#' Function to produce correlation panel plots
#'
#' Fairly versatile function to produce paneled correlation plots, where the lower
#' triangle of panels shows the x,y relationship, the diagonal shows a histogram of each
#' column of data, and the upper triangle summarizes the correlation.
#'
#' @param dataframe The object you want to pull data from to plot.
#' @param ids Optional vector of column IDs or names you want to plot from dataframe.
#' @param hist.breaks The number of breaks desired in the diagonal histograms. Default is
#' 10.
#' @param hist.col The color of the histograms. Default is black.

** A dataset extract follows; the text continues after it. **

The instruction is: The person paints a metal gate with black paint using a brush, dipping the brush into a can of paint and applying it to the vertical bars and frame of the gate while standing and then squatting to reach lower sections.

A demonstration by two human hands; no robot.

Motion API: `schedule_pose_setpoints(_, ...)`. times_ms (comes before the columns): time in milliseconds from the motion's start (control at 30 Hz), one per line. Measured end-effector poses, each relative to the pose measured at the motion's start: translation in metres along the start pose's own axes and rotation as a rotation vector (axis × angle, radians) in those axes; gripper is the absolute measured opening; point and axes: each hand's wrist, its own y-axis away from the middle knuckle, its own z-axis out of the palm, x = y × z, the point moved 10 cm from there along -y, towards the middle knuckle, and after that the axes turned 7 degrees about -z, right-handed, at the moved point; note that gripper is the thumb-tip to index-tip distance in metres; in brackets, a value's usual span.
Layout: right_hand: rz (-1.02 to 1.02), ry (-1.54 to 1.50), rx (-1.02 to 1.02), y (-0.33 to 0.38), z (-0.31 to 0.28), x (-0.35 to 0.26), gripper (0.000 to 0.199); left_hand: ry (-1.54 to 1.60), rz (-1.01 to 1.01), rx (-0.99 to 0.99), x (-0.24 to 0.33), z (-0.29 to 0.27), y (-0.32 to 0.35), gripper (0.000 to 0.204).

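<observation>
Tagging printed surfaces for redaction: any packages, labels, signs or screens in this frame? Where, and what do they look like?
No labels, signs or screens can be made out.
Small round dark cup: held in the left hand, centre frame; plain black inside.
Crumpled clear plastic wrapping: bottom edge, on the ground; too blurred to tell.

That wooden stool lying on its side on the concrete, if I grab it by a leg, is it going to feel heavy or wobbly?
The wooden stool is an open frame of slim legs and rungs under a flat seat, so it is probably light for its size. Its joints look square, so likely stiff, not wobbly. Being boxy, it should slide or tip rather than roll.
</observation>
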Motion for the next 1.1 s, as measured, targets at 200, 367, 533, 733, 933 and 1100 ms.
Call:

#' @param hist.names The titles to be printed above histograms, if desired. Will be left
#' blank if not provided.
#' @param hist.names.cex The size of the hist.names titles. Defaults to 1.
#' @param hist.names.spacing The space of the title below the top of the histogram plot.
#' Default is -2. Increasing this number will move the title closer to the top of the
#' panel.
#' @param hist.y The y-axis label in the diagonal histograms. Defaults to blank, but can
#' be set to, e.g., "Frequency".
#' @param summary.cex The size of the summary stat text in the upper half of the plots.
#' Default is 2.
#' @param neg.color The background color of the panel in the upper half of the plots for
#' correlations with negative coefficients. It is very important that this be formatted as
#' a vector of length four, minimum 0, maximum 1, corresponding to rgb + alpha channel.
#' All other formats will fail. Default is red, with alpha 0.5.
#' @param mid.color The background color of the panel in the upper half of the plots for
#' non-existent correlations. Format the same as neg.color. Default is white.
#' @param pos.color The background color of the panel in the upper half of the plots for
#' correlations with positive coefficients. Format the same as neg.color. Default is blue,
#' with alpha 0.5.
#' @param pt.col The color of the points in scatterplots. Default is black.
#' @param par.oma Used to format the space around the entire plot (the area outside all
#' panels). The format is c(bottom, left, top, right). Default is c(4, 4, 2, 2).
#' @param par.tcl Used to control the length of the tick marks inside the panels. Default
#' is -0.25.
#' @param par.mgp Used to control the distance of the labels from the tick marks inside
#' the panels. Default is c(2, 0.2, 0).
#' @param par.lab Used to control the number of tick marks inside the panels. Format is
#' c(x, y, len). Although len is not implemented in R, it is necessary to pass along.
#' Default is c(5, 5, 7).
#' @param left.text The labels to be printed along each panel on the left margin of the
#' figure. A common thing people will want to do is to reverse the columns
#' plotted along the bottom axis and drop the last one. Example of how to do this, if,
#' for example, you are plotting all the columns of your data frame except the first:
#' c(rev(names(yourDF[,2:dim(yourDF)[2]])),""). You actually don't need to bind the blank
#' in in this example, but it's shown here for completeness.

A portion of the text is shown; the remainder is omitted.